3rd Gen Intel® Xeon® Scalable processors deliver industry-leading, workload-optimized platforms with built-in AI acceleration, providing a seamless performance foundation to help speed data’s transformative impact, from the multi-cloud to the intelligent edge and back. Improvements of particular interest to RELION are:

  • Enhanced Performance
  • Increased DDR4 Memory Speed & Capacity
  • Intel® Speed Select Technology

Tested hardware and software environment for this tuning guide:

We used the following hardware when writing this guide. It is not necessary to mirror our configuration, other than to get up-to-date Intel® Xeon® platforms with as many cores per node as you can afford.

Hardware Tuning

BIOS Settings

For optimal RELION performance, make sure you have at least the following BIOS settings:

Configuration Item
Recommended Value

Advanced/Power & Performance/CPU P State Control/CPU P State Control/Enhanced Intel SpeedStep(R) Tech
Enabled

Advanced/Power & Performance/CPU P State Control/CPU P State Control/Intel(R) Turbo Boost Technology
Enabled

Advanced/Processor Configuration/Intel(R) Hyper-Threading Tech
Enabled

Description of Settings

Enhanced Intel SpeedStep® Technology

Enhanced Intel SpeedStep Technology allows the system to dynamically adjust processor voltage and core frequency, which can result in decreased average power consumption and decreased average heat production. In order that the Intel(R) Turbo Boost option to be available, Enhanced Intel SpeedStep Technology must be enabled.

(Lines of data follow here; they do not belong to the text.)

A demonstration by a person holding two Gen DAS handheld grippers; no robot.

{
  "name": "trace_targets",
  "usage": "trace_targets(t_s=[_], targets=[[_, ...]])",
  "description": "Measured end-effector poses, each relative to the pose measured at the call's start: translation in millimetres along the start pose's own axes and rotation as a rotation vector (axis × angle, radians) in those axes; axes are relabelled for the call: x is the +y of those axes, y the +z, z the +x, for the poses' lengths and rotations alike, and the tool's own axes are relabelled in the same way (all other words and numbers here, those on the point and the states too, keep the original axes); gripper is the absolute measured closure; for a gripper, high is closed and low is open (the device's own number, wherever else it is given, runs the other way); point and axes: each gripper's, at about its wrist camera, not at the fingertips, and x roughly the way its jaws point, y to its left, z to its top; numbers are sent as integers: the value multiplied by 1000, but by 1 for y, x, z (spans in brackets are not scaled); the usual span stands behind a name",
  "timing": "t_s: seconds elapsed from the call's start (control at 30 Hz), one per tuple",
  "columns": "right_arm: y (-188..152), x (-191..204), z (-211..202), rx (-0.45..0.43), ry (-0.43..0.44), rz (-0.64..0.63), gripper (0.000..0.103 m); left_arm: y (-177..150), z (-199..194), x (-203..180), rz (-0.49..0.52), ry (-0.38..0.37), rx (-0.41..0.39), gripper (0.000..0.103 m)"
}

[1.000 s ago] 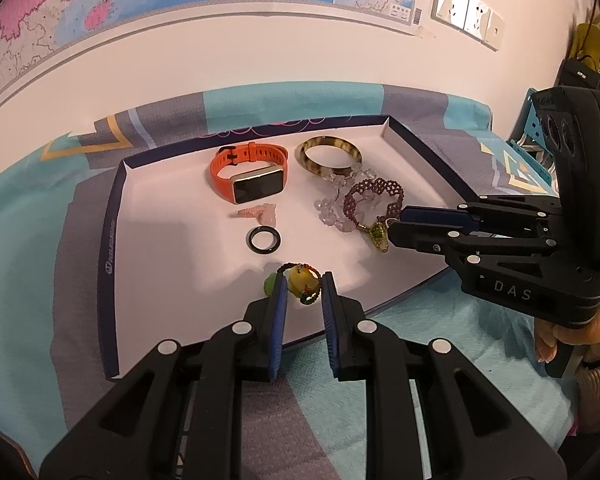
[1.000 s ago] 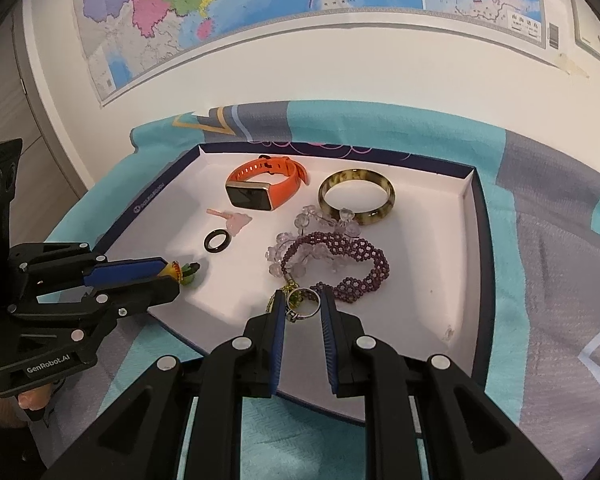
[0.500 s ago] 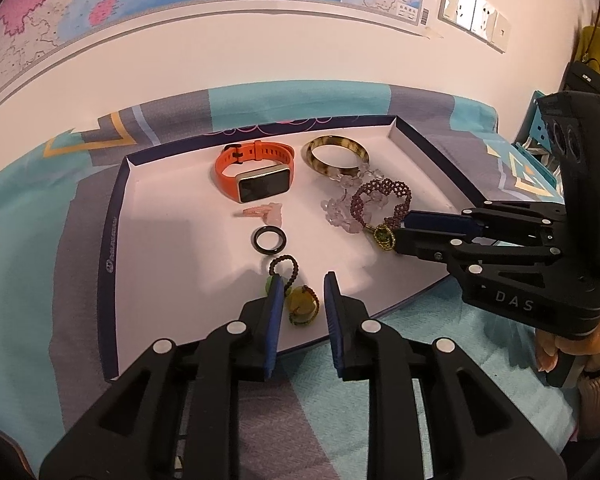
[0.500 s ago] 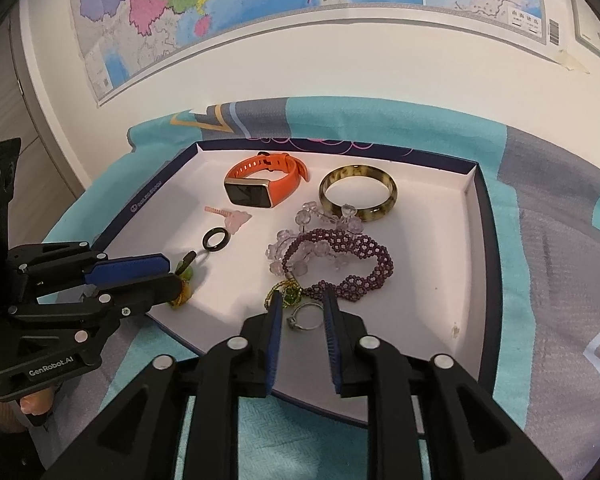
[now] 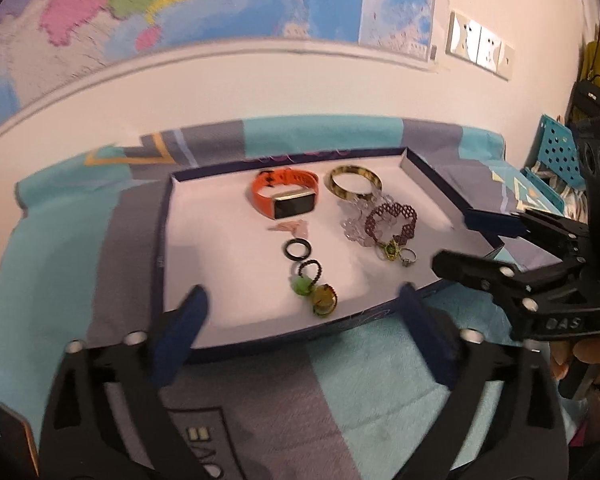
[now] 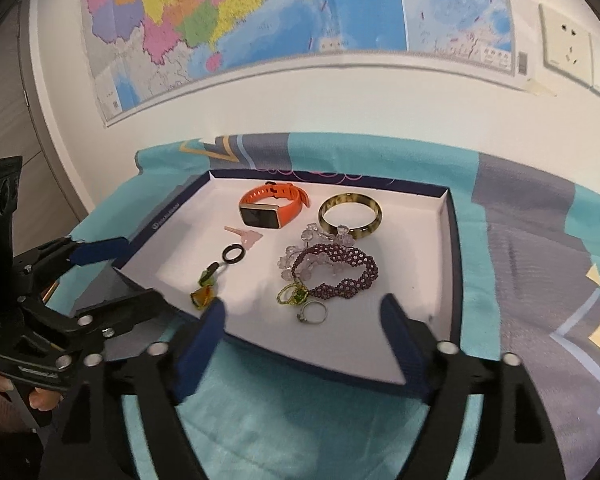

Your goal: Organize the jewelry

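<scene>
A shallow white tray with a dark blue rim (image 5: 164,240) (image 6: 448,240) holds the jewelry. In it lie an orange smartwatch (image 5: 286,198) (image 6: 270,208), a tortoiseshell bangle (image 5: 354,184) (image 6: 350,216), a purple beaded bracelet (image 5: 392,222) (image 6: 340,276), clear crystal beads (image 6: 312,240), a black ring (image 5: 299,249) (image 6: 235,253), a pink charm (image 5: 292,227), a green-and-yellow bead charm (image 5: 316,292) (image 6: 204,290) and a silver ring (image 5: 407,257) (image 6: 314,312). My left gripper (image 5: 304,344) is wide open, near the tray's front edge. My right gripper (image 6: 304,336) is wide open, just before the silver ring.
The tray sits on a teal and grey patterned cloth (image 5: 340,380). A map (image 6: 260,8) hangs on the white wall behind. Wall sockets (image 5: 480,46) are at the right. A blue perforated bin (image 5: 556,152) stands at the far right.
Both grippers opened wide and drew back from the tray. The bead charm left the left gripper and the silver ring left the right gripper; both now lie in the tray.
</scene>
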Motion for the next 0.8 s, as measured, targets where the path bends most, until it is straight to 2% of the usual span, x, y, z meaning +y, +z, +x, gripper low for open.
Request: trace_targets(t_s=[0.03,0.1,0.23,0.47,0.8], targets=[[-2,1,-5,-12,-11,-1,9,-1,-4,0,1,5,-7,6],[-6,2,-11,-28,-27,1,7,-5,-12,-1,-3,22,-14,6],[-17,7,-18,-20,-70,4,7,-13,-22,-2,-22,71,-22,6],[-35,19,-32,-41,-88,4,7,-26,-37,-3,-55,137,-36,6],[-50,32,-39,-34,-97,0,7,-41,-47,-6,-78,152,-22,6]])
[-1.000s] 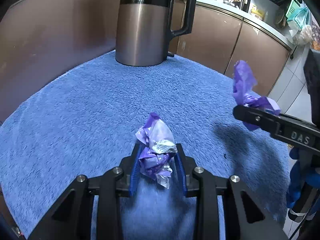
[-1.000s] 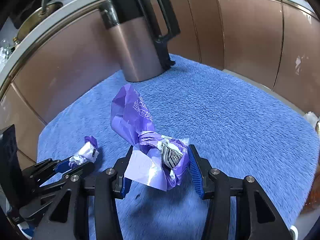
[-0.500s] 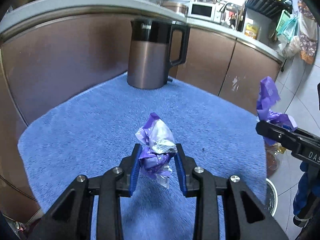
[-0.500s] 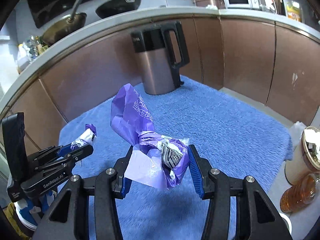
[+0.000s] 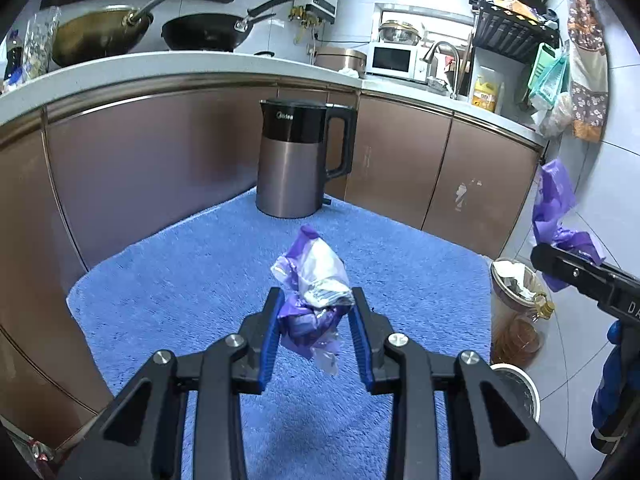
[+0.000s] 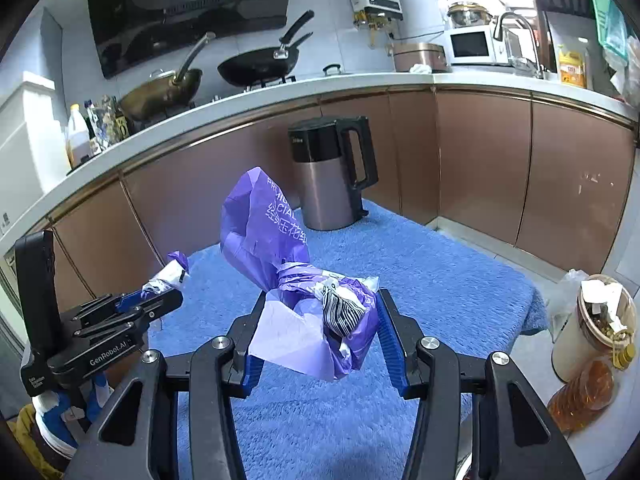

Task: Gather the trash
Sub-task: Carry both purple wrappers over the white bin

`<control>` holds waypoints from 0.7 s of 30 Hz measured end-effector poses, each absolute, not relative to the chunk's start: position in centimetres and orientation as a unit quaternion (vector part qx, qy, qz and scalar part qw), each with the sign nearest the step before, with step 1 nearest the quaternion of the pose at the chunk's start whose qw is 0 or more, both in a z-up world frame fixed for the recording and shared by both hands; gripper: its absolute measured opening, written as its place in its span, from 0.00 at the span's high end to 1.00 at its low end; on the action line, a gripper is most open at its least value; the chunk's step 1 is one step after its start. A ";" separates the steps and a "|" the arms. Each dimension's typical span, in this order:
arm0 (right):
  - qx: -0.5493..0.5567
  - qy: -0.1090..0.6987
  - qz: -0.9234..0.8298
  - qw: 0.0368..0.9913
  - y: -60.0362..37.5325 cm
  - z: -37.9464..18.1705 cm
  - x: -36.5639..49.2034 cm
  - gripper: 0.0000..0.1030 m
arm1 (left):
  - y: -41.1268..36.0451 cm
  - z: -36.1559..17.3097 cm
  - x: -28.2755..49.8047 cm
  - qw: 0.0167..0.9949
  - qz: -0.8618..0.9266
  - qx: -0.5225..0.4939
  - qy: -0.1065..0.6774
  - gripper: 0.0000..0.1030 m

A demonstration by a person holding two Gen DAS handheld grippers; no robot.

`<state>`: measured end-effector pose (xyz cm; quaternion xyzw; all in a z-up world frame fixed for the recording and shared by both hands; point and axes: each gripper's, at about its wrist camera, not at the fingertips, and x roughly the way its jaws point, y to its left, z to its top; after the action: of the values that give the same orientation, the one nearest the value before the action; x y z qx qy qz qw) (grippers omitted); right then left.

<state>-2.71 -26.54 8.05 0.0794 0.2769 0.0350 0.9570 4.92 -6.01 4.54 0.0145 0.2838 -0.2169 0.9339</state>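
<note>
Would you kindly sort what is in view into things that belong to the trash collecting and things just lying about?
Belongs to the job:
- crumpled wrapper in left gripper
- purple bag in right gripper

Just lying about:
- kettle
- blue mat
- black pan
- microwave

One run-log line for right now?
left tongs: shut on small crumpled wrapper | right tongs: shut on purple bag | both lifted above blue mat | kettle upright
</note>
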 end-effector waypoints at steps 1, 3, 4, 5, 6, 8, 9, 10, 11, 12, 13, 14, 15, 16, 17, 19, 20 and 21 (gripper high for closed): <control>0.082 0.274 0.035 0.958 -26.7 8.2 -3.2 0.52 | -6.1 4.7 4.7 0.934 -0.216 0.016 0.283 0.70; 0.090 0.269 0.034 0.958 -27.3 8.1 -3.9 0.52 | -6.4 4.8 4.3 0.934 -0.216 0.019 0.283 0.70; 0.094 0.267 0.034 0.958 -27.6 8.0 -4.0 0.52 | -6.6 4.9 4.1 0.934 -0.216 0.021 0.284 0.70; 0.100 0.264 0.033 0.959 -28.1 7.9 -4.3 0.52 | -6.7 4.9 4.0 0.934 -0.216 0.023 0.284 0.70; 0.104 0.263 0.032 0.959 -28.4 7.9 -4.6 0.52 | -7.0 4.9 3.9 0.934 -0.216 0.025 0.284 0.70; 0.111 0.258 0.028 0.959 -29.2 7.8 -5.1 0.52 | -7.6 5.0 3.4 0.933 -0.217 0.029 0.285 0.70; 0.115 0.255 0.026 0.960 -29.6 7.8 -5.5 0.52 | -8.0 5.1 3.3 0.933 -0.218 0.032 0.285 0.70; 0.120 0.252 0.023 0.960 -30.2 7.7 -5.9 0.52 | -8.2 5.1 3.1 0.933 -0.219 0.034 0.285 0.70; 0.124 0.249 0.022 0.960 -30.6 7.7 -6.1 0.52 | -8.6 5.1 3.0 0.932 -0.220 0.037 0.285 0.70; 0.129 0.247 0.019 0.960 -31.0 7.6 -6.4 0.52 | -9.0 5.2 2.9 0.931 -0.222 0.041 0.285 0.70; 0.134 0.244 0.017 0.960 -31.6 7.5 -6.7 0.52 | -9.4 5.2 2.8 0.931 -0.224 0.045 0.286 0.70; 0.141 0.241 0.014 0.960 -32.2 7.4 -7.1 0.52 | -9.9 5.2 2.6 0.930 -0.226 0.049 0.286 0.70; 0.147 0.239 0.011 0.960 -32.7 7.3 -7.4 0.52 | -10.6 5.2 2.5 0.929 -0.230 0.055 0.286 0.70; 0.152 0.237 0.007 0.959 -33.2 7.1 -7.7 0.52 | -11.1 5.2 2.3 0.928 -0.233 0.060 0.286 0.70; 0.159 0.235 0.002 0.959 -33.8 6.9 -8.1 0.52 | -11.6 5.2 2.2 0.926 -0.236 0.064 0.286 0.70; 0.170 0.231 -0.008 0.958 -34.9 6.5 -8.9 0.52 | -13.1 5.0 2.0 0.922 -0.249 0.074 0.287 0.70; 0.176 0.229 -0.018 0.957 -35.6 6.2 -9.4 0.52 | -13.8 4.9 1.9 0.920 -0.255 0.079 0.288 0.70; 0.178 0.228 -0.023 0.957 -36.0 6.0 -9.7 0.52 | -14.5 4.9 1.9 0.917 -0.261 0.083 0.289 0.70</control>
<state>-9.70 -35.95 6.00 0.1785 0.2282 -0.0235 0.9568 1.90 -14.48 4.87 0.0828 0.2888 -0.2607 0.9175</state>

Intel® Turbo Boost Technology

lntel Turbo Boost Technology allows the processor to automatically increase its frequency if it is running below power, temperature, and current specifications.

Intel® Hyper-Threading Technology

Intel Hyper-Threading Technology allows multithreaded software applications to execute two threads in parallel within each processor core. The result is that you can run threads on twice as many logical cores as physical cores in the system.

Memory Configuration/Settings

We recommend at least 256GB of memory per node. At least 1 DIMM per memory channel needs to be populated on your motherboard. Lower cpu-utilization could result if there are no DIMMs in a memory channel because of data contention. At this time, it does not appear that RELION workloads benefit from the use of persistent memory.

Datasets processed by RELION are large, and often benefit by processing on multiple nodes at once. As a result, we highly recommend using RELION on a cluster filesystem that is optimized for read/write accesses to both large and small files such as Lustre. Given the data requirements of CryoEM workloads, we recommend that your cluster filesystem be able to store at least 2PB per microscope.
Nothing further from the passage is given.